* Task item:
Look through the material below and count the lines that hold "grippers". Give that number by itself.

* Material provided:
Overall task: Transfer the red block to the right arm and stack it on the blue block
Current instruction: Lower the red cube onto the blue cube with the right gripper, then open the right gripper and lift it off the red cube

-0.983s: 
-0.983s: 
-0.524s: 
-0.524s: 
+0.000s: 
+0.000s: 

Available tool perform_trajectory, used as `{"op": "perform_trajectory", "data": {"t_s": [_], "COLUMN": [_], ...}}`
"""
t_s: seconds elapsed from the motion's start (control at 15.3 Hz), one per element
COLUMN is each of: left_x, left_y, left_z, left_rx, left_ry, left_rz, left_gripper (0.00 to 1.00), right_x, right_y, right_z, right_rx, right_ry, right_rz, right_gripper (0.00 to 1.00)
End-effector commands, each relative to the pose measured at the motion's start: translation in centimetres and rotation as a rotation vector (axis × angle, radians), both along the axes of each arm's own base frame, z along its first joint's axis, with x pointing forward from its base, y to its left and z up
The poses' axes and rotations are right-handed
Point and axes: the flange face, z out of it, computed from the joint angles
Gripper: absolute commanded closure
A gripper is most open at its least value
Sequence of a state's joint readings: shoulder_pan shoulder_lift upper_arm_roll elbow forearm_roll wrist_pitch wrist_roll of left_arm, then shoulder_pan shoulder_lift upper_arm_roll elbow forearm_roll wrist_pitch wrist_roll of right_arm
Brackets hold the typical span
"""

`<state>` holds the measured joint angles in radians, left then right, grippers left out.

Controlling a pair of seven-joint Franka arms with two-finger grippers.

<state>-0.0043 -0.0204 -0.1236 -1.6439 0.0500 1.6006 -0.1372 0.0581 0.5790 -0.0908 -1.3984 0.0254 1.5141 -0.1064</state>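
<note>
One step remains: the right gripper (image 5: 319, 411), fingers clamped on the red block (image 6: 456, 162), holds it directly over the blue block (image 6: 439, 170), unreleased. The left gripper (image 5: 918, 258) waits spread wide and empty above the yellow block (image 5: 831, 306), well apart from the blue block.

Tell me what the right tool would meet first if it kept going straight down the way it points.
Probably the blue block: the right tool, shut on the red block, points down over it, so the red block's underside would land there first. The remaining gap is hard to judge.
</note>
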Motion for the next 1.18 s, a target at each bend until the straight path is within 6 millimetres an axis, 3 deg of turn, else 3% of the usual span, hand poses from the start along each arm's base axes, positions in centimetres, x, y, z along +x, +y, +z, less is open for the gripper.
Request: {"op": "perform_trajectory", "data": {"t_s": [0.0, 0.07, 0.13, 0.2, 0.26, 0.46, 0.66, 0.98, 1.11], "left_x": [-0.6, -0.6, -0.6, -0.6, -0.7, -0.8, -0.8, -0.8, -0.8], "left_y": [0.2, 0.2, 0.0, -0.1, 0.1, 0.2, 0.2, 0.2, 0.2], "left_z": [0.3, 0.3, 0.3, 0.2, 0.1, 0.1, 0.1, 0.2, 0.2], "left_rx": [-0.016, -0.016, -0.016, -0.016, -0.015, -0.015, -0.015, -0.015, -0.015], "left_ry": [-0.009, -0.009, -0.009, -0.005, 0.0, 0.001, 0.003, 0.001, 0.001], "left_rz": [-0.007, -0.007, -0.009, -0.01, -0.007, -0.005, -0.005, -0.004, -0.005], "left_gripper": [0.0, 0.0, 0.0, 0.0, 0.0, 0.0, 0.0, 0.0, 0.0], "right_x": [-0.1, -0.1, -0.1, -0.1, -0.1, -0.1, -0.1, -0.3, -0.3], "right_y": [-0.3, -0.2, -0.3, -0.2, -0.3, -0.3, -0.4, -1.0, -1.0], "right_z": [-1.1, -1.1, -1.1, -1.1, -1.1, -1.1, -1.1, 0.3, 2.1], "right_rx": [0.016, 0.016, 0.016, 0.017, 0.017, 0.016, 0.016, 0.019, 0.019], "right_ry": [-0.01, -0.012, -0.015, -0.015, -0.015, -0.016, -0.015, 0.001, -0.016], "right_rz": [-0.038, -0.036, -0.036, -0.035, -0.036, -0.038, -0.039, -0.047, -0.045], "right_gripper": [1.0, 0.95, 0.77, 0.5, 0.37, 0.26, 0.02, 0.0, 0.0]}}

* Solution to the problem:
2